- From: Timothy Lebo <lebot@rpi.edu>
- Date: Thu, 21 Jun 2012 14:09:33 -0700
- To: Sebastian Hellmann <hellmann@informatik.uni-leipzig.de>
- Cc: public-rdf-prov@w3.org
Sabastian,
On Jun 21, 2012, at 1:04 PM, Sebastian Hellmann wrote:
> Dear Provenance group,
> there was a discussion at WikiData, which lead to contacting you:
> http://lists.wikimedia.org/pipermail/wikidata-l/2012-May/000475.html
> http://lists.wikimedia.org/pipermail/wikidata-l/2012-May/000478.html
> http://lists.wikimedia.org/pipermail/wikidata-l/2012-May/000566.html
> http://lists.wikimedia.org/pipermail/wikidata-l/2012-June/000751.html
> ...
>
> You are tracking provenance on the resource level.
Are you suggesting that text snippets within a document (resource representation, really) cannot be resources themselves?
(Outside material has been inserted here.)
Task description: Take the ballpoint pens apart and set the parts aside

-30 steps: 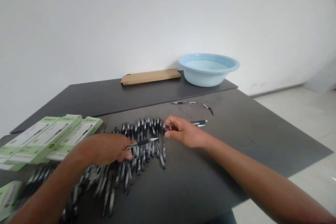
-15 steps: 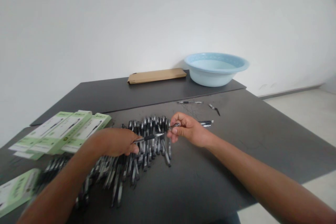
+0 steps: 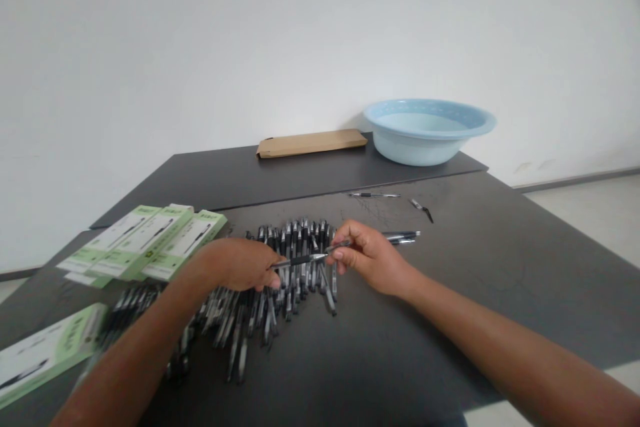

PROV provides prov:Entity, and you can choose anything that you wish to be a prov:Entity (for cases when you want to describe its provenance).
So, we could tweak your example:
<http://www.w3.org/DesignIssues/LinkedData.html#offset_717_729>
a str:StringInContext, prov:Entity;
prov:value "Semantic Web";
prov:wasQuotedFrom <http://www.w3.org/DesignIssues/LinkedData.html>;
.
If you're concerned about time, you can get more specific by saying:
<http://www.w3.org/DesignIssues/LinkedData.html#offset_717_729>
a str:StringInContext, prov:Entity;
prov:wasQuotedFrom :the-page-today;
.
:the-page-today
a prov:Entity;
prov:specializationOf <http://www.w3.org/DesignIssues/LinkedData.html>;
prov:generatedAtTime "2009-06-18T18:24:33"^^xsd:dateTime;
.
> in NIF Fragments of resources are used as subject in RDF.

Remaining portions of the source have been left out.